Omit each picture as you copy the entries exactly.

(Stored items)
======
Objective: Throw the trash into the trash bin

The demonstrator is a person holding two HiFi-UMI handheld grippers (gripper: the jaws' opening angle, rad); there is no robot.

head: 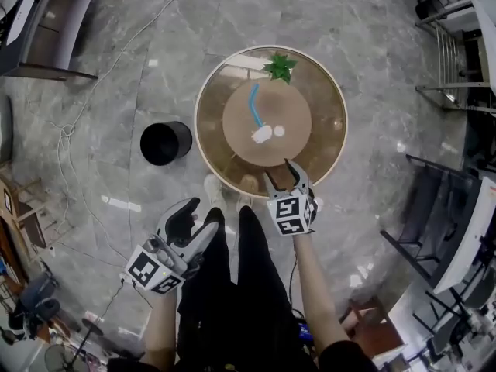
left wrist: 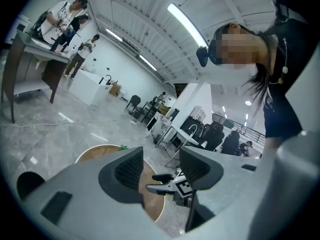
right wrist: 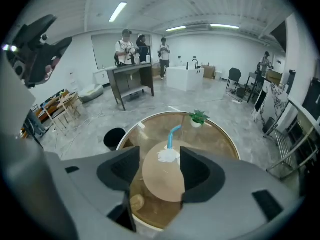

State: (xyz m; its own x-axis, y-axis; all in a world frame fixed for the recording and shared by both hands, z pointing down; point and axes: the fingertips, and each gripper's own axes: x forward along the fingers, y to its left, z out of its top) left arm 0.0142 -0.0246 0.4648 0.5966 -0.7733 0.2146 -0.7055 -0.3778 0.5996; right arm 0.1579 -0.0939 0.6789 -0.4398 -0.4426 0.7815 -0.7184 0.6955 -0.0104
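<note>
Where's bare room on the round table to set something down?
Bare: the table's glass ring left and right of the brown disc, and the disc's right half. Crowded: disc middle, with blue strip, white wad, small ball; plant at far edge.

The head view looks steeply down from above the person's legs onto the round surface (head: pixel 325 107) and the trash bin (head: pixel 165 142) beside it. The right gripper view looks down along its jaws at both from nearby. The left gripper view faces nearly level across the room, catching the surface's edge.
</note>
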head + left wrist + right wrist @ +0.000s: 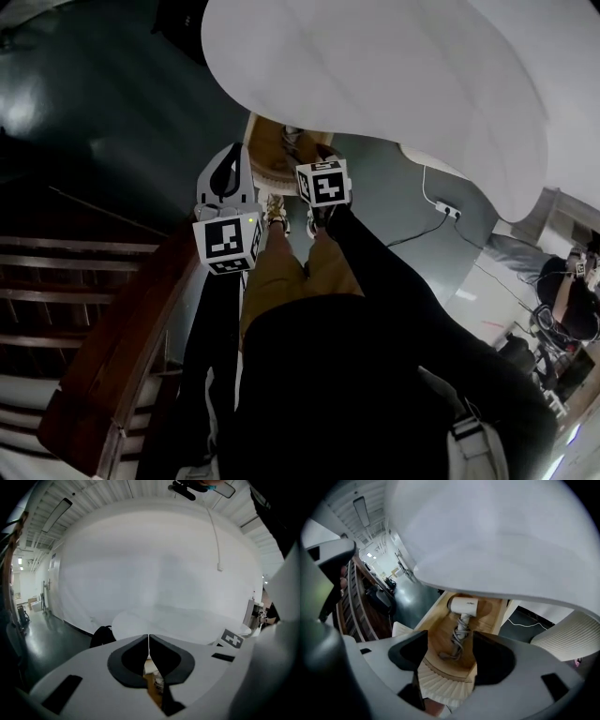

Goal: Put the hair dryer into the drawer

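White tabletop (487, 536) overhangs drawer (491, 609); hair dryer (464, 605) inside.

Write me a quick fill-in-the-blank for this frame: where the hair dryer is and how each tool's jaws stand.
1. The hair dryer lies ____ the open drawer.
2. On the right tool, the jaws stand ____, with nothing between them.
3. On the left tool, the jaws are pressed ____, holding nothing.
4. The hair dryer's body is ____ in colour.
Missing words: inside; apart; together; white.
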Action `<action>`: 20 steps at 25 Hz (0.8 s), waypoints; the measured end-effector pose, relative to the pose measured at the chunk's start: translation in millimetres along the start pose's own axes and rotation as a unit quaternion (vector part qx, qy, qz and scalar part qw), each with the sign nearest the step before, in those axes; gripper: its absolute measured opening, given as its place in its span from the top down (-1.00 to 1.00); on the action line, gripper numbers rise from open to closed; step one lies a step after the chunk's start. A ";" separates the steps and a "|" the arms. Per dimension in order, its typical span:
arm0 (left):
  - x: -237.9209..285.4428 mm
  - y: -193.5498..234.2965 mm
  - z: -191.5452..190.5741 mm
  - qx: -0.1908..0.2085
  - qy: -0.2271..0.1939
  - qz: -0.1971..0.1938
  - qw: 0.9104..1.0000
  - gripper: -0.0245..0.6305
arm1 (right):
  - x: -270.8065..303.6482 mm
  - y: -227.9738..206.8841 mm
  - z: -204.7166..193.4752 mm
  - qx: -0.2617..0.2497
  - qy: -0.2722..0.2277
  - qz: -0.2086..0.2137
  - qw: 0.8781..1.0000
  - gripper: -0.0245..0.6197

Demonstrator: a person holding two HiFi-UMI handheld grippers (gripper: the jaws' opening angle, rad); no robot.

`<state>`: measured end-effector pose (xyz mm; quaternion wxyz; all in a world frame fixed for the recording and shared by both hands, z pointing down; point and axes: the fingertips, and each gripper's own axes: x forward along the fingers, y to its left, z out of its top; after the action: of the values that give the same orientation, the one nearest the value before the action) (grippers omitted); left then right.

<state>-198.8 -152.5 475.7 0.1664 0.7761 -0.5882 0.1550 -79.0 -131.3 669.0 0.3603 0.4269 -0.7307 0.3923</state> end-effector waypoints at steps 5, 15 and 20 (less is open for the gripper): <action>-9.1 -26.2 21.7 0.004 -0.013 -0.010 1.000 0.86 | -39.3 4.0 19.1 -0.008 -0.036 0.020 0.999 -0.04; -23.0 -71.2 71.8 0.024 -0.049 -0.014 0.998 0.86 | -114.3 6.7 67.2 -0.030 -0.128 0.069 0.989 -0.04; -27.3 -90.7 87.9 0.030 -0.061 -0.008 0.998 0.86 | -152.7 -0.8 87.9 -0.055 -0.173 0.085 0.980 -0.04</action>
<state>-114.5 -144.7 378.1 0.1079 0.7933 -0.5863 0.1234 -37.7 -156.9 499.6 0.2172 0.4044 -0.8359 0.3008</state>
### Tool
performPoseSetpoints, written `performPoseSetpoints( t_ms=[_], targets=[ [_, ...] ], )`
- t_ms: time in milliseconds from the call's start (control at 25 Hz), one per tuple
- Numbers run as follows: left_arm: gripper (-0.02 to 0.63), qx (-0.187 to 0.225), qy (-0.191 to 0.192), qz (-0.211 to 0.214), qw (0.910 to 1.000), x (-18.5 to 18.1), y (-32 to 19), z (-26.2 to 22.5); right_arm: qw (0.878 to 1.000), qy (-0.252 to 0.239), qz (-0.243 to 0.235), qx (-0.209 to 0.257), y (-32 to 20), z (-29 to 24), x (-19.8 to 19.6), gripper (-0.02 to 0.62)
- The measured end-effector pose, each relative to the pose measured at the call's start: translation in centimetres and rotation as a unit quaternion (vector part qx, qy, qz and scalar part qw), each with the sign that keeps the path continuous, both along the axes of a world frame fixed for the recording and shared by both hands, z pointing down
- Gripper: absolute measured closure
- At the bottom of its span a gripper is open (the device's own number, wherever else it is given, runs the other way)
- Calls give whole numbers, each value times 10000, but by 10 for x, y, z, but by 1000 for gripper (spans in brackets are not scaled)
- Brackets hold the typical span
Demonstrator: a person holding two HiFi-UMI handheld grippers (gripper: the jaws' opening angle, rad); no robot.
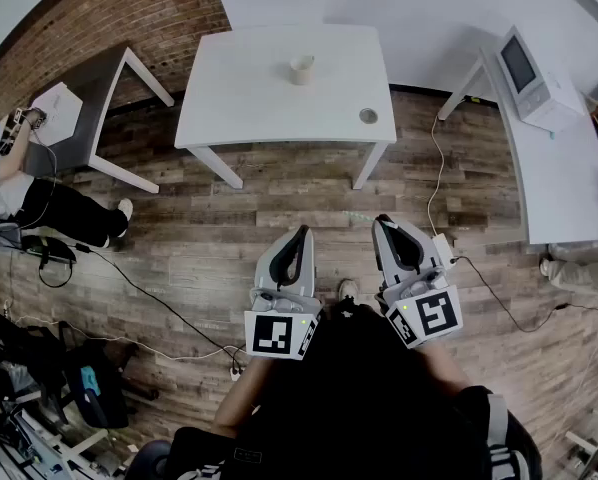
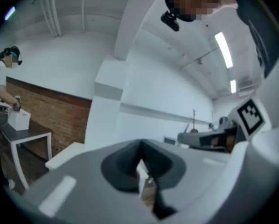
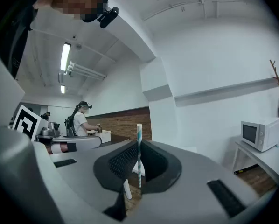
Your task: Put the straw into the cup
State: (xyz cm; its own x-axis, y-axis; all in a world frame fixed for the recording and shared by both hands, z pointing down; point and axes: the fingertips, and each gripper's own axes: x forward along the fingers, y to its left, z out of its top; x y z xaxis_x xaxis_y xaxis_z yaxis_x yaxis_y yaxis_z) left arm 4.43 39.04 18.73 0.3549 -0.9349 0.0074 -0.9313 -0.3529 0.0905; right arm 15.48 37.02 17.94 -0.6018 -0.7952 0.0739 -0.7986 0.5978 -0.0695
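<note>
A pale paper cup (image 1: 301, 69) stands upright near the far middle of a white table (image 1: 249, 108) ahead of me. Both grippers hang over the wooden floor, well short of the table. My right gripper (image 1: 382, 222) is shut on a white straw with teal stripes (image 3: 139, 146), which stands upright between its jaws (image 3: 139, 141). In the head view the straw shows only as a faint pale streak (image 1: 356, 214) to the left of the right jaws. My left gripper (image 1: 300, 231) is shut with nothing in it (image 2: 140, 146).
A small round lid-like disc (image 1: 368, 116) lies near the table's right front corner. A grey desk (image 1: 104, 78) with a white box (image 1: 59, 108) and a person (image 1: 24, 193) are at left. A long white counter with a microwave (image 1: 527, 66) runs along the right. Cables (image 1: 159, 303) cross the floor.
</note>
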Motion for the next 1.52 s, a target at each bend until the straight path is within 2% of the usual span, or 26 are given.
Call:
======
(RESPONSE TO THE TASK):
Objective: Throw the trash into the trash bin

The demonstrator is a person holding two HiFi-UMI handheld grippers (gripper: the jaws' opening angle, rad); there is no robot.

head: 
left wrist: 
right wrist: 

State: (xyz m; its own x-axis, y-axis; all in a world frame fixed for the recording and shared by both hands, z pointing down; point and axes: the fingertips, and each gripper's own axes: x forward along the fingers, y to its left, z out of its top) left arm 0.0142 -0.0246 0.4648 0.5966 -0.7733 0.2146 -0.7055 -0.3778 0.5996; right arm 0.1579 -0.0939 0.6789 -0.4398 -0.4426 0.7815 -0.7184 0.6955 -0.0104
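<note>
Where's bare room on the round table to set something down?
Bare: the table's glass ring left and right of the brown disc, and the disc's right half. Crowded: disc middle, with blue strip, white wad, small ball; plant at far edge.

The head view looks steeply down from above the person's legs onto the round surface (head: pixel 325 107) and the trash bin (head: pixel 165 142) beside it. The right gripper view looks down along its jaws at both from nearby. The left gripper view faces nearly level across the room, catching the surface's edge.
</note>
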head + left wrist + right wrist @ +0.000s: 

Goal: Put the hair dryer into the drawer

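White tabletop (487, 536) overhangs drawer (491, 609); hair dryer (464, 605) inside.

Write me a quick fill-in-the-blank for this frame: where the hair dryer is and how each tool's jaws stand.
1. The hair dryer lies ____ the open drawer.
2. On the right tool, the jaws stand ____, with nothing between them.
3. On the left tool, the jaws are pressed ____, holding nothing.
4. The hair dryer's body is ____ in colour.
Missing words: inside; apart; together; white.
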Action `<action>`: 20 steps at 25 Hz (0.8 s), waypoints; the measured end-effector pose, relative to the pose measured at the chunk's start: translation in millimetres along the start pose's own axes and rotation as a unit quaternion (vector part qx, qy, qz and scalar part qw), each with the sign nearest the step before, in those axes; gripper: its absolute measured opening, given as its place in its span from the top down (-1.00 to 1.00); on the action line, gripper numbers rise from open to closed; step one lies a step after the chunk's start. A ";" separates the steps and a "|" the arms. Per dimension in order, its typical span:
arm0 (left):
  - x: -237.9209..285.4428 mm
  - y: -193.5498..234.2965 mm
  - z: -191.5452..190.5741 mm
  - qx: -0.1908..0.2085
  - qy: -0.2271..0.1939
  - qz: -0.1971..0.1938
  - qw: 0.9104..1.0000
  - gripper: -0.0245..0.6305
arm1 (right):
  - x: -270.8065..303.6482 mm
  - y: -227.9738..206.8841 mm
  - z: -204.7166..193.4752 mm
  - qx: -0.2617..0.2497
  - qy: -0.2722..0.2277
  - qz: -0.2086..0.2137
  - qw: 0.8781..1.0000
  - gripper: -0.0245..0.6197

Demonstrator: a person holding two HiFi-UMI handheld grippers (gripper: the jaws' opening angle, rad); no robot.

`<state>`: measured end-effector pose (xyz mm; quaternion wxyz; all in a world frame fixed for the recording and shared by both hands, z pointing down; point and axes: the fingertips, and each gripper's own axes: x forward along the fingers, y to its left, z out of its top; after the action: of the values that give the same orientation, the one nearest the value before the action) (grippers omitted); left then right.

<state>-198.8 -152.5 475.7 0.1664 0.7761 -0.5882 0.1550 -79.0 -131.3 669.0 0.3603 0.4269 -0.7307 0.3923</state> end-effector waypoints at steps 5, 15 and 20 (less is open for the gripper): <action>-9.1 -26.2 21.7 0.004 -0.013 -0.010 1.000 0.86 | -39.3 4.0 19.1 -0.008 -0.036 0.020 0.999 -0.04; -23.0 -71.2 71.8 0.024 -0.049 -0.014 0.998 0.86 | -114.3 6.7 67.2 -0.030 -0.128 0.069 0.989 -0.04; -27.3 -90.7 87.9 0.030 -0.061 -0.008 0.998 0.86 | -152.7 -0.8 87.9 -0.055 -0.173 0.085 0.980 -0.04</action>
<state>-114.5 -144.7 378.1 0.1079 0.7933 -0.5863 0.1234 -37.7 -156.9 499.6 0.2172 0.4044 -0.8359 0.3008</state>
### Tool
performPoseSetpoints, written `performPoseSetpoints( t_ms=[_], targets=[ [_, ...] ], )`
- t_ms: time in milliseconds from the call's start (control at 25 Hz), one per tuple
- Numbers run as follows: left_arm: gripper (-0.02 to 0.63), qx (-0.187 to 0.225), qy (-0.191 to 0.192), qz (-0.211 to 0.214), qw (0.910 to 1.000), x (-18.5 to 18.1), y (-32 to 19), z (-26.2 to 22.5); right_arm: qw (0.878 to 1.000), qy (-0.252 to 0.239), qz (-0.243 to 0.235), qx (-0.209 to 0.257), y (-32 to 20), z (-29 to 24), x (-19.8 to 19.6), gripper (-0.02 to 0.62)
- The measured end-effector pose, each relative to the pose measured at the call's start: translation in centimetres and rotation as a unit quaternion (vector part qx, qy, qz and scalar part qw), each with the sign that keeps the path continuous, both along the axes of a world frame fixed for the recording and shared by both hands, z pointing down
- Gripper: absolute measured closure
- At the bottom of its span a gripper is open (the device's own number, wherever else it is given, runs the other way)
- Calls give whole numbers, each value times 10000, but by 10 for x, y, z, but by 1000 for gripper (spans in brackets are not scaled)
- Brackets hold the typical span
Demonstrator: a person holding two HiFi-UMI handheld grippers (gripper: the jaws' opening angle, rad); no robot.
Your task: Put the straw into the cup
State: (xyz cm; its own x-axis, y-axis; all in a world frame fixed for the recording and shared by both hands, z pointing down; point and axes: the fingertips, and each gripper's own axes: x forward along the fingers, y to its left, z out of its top; x y z xaxis_x xaxis_y xaxis_z yaxis_x yaxis_y yaxis_z) left arm 4.43 39.04 18.73 0.3549 -0.9349 0.0074 -0.9313 -0.3529 0.0905; right arm 15.48 37.02 17.94 -0.6018 -0.7952 0.0739 -0.7986 0.5978 -0.0695
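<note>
A pale paper cup (image 1: 301, 69) stands upright near the far middle of a white table (image 1: 249, 108) ahead of me. Both grippers hang over the wooden floor, well short of the table. My right gripper (image 1: 382, 222) is shut on a white straw with teal stripes (image 3: 139, 146), which stands upright between its jaws (image 3: 139, 141). In the head view the straw shows only as a faint pale streak (image 1: 356, 214) to the left of the right jaws. My left gripper (image 1: 300, 231) is shut with nothing in it (image 2: 140, 146).
A small round lid-like disc (image 1: 368, 116) lies near the table's right front corner. A grey desk (image 1: 104, 78) with a white box (image 1: 59, 108) and a person (image 1: 24, 193) are at left. A long white counter with a microwave (image 1: 527, 66) runs along the right. Cables (image 1: 159, 303) cross the floor.
</note>
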Motion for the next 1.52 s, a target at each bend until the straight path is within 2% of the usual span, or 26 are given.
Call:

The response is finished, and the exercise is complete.